Elegir el fertilizante adecuado es como elegir la dieta perfecta para una persona quisquillosa con la comida. Las opciones orgánicas, como la emulsión de pescado, el té de abono o el extracto de algas marinas, proporcionan nutrientes de liberación lenta que mejoran la estructura del suelo y alimentan a los microbios beneficiosos. Son suaves con las delicadas raíces de los bonsáis y reducen el riesgo de quema de nutrientes, pero a menudo requieren aplicaciones más frecuentes.
La clave es el equilibrio: demasiado sol directo puede quemar las hojas y secar el suelo, mientras que demasiada sombra provoca un crecimiento largo y ramas débiles. Una buena regla typical es observar la respuesta de la planta; Si los nuevos brotes palidecen o las hojas se curvan, ajuste la exposición a la luz en consecuencia.
No proteger frente a climas extremos: El sol directo y el viento extremo pueden deshidratar o romper ramas. United states pantallas protectoras o cambia de emplazamiento si es necesario.
– Akadama: un gránulo poroso parecido a la arcilla que retiene la humedad y permite que drene el exceso de agua. Es el estándar de oro para muchos estilos de bonsái japoneses.
– Foundation en capas: comience con una capa de grava, terracota rota o arena gruesa en el fondo de la maceta. Esto actúa como una esponja, atrapa el exceso de agua y permite que fluya desde las raíces.
Asegúrese de que la tierra permanezca constantemente húmeda pero no encharcada; una rutina diaria de nebulización imita el rocío pure de la mañana
Sostenibilidad ambiental: Fomentar vegetación en casa ayuda a purificar el aire, aumenta la biodiversidad urbana y cultiva el respeto por los ciclos naturales.
Revisa las ataduras y alambres regularmente para evitar que se incrusten en la corteza.
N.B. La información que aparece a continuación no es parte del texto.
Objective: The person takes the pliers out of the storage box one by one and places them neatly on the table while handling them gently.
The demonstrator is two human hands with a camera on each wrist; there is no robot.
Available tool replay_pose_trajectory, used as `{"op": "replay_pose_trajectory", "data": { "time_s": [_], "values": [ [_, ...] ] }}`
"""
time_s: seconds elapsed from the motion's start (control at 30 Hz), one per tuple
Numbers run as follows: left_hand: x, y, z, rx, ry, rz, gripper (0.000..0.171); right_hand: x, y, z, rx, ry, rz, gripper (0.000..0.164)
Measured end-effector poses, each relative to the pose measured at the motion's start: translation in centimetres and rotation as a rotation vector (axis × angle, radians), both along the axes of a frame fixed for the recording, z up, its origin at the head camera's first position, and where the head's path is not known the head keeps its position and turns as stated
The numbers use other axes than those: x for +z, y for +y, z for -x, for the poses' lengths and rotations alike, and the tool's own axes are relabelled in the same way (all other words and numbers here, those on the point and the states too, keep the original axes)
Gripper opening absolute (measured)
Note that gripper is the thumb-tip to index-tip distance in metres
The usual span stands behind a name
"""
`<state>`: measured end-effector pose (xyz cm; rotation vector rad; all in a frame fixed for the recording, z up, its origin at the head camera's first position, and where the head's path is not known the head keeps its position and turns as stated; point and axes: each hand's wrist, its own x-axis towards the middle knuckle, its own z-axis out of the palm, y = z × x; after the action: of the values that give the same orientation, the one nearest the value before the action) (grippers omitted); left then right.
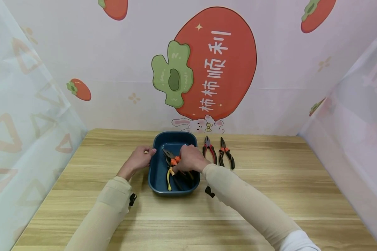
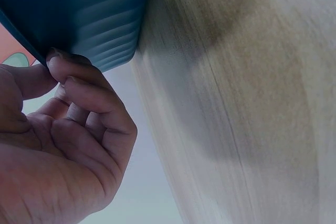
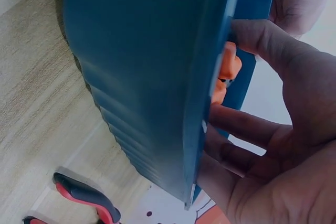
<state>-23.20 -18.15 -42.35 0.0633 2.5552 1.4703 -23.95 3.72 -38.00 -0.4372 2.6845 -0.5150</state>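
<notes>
A person works at a wood-grain counter (image 1: 270,195), the left hand (image 1: 139,161) pinching the left rim of a blue tray (image 1: 158,174) between thumb and fingers. The right hand (image 1: 191,159) reaches inside the tray, its digits spread on either side of the orange grips of a pair of orange-handled pliers (image 1: 175,161); the tray wall hides the fingertips, so whether they grip the tool cannot be told. Yellow-handled pliers (image 1: 169,187) lie in the tray just beside the orange ones. On the counter, near the tray's right side, rest 2 more tools, side by side with jaws pointing away from the person: red-and-black pliers (image 1: 207,142) and orange-and-black pliers (image 1: 225,150). Behind stands a pale backdrop (image 1: 279,104) printed with a large red persimmon (image 1: 235,69).
</notes>
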Motion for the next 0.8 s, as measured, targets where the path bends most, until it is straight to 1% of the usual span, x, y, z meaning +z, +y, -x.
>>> {"op": "replay_pose_trajectory", "data": {
  "time_s": [0.23,0.5,0.63,0.8],
  "values": [
    [0.2,0.1,-0.1,0.003,-0.004,-0.002,0.036,0.2,0.5,-0.3,-0.002,0.122,-0.001,0.037],
    [0.2,0.1,0.0,0.009,-0.008,0.003,0.036,0.9,1.1,-1.0,-0.003,0.219,0.054,0.031],
    [0.1,0.1,0.0,0.012,-0.015,0.0,0.036,1.2,1.6,-1.3,-0.003,0.243,0.056,0.033],
    [0.1,0.0,-0.1,0.01,-0.015,-0.002,0.036,1.7,2.4,-1.5,-0.03,0.263,0.064,0.039]
  ]
}}
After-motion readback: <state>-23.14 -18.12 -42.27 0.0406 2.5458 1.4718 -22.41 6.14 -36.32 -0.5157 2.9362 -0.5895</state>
La revisión periódica te permitirá corregir la dirección de ramas antes de que se hagan demasiado gruesas o rígidas.
Incluso el artista de bonsái más experto puede dañar una rama sin querer, pero unas cuantas precauciones simples hacen que el proceso sea indoloro:
Se aconseja realizar el trasplante a finales del invierno o principios de primavera, antes de que el árbol comience a brotar intensamente.
El exceso de abono puede ser tan perjudicial como el defecto; observa siempre la reacción del follaje y ajusta las dosis a la respuesta del bonsái.
Sigue las instrucciones del todos los santos Loiu fabricante y nunca abuses de la dosis: el exceso puede quemar raíces y hojas.
Riego inadecuado: El exceso es tan perjudicial como el defecto. Observa la tierra y la reacción del árbol, nunca sigas pautas fijas sin adaptarlas a tu caso.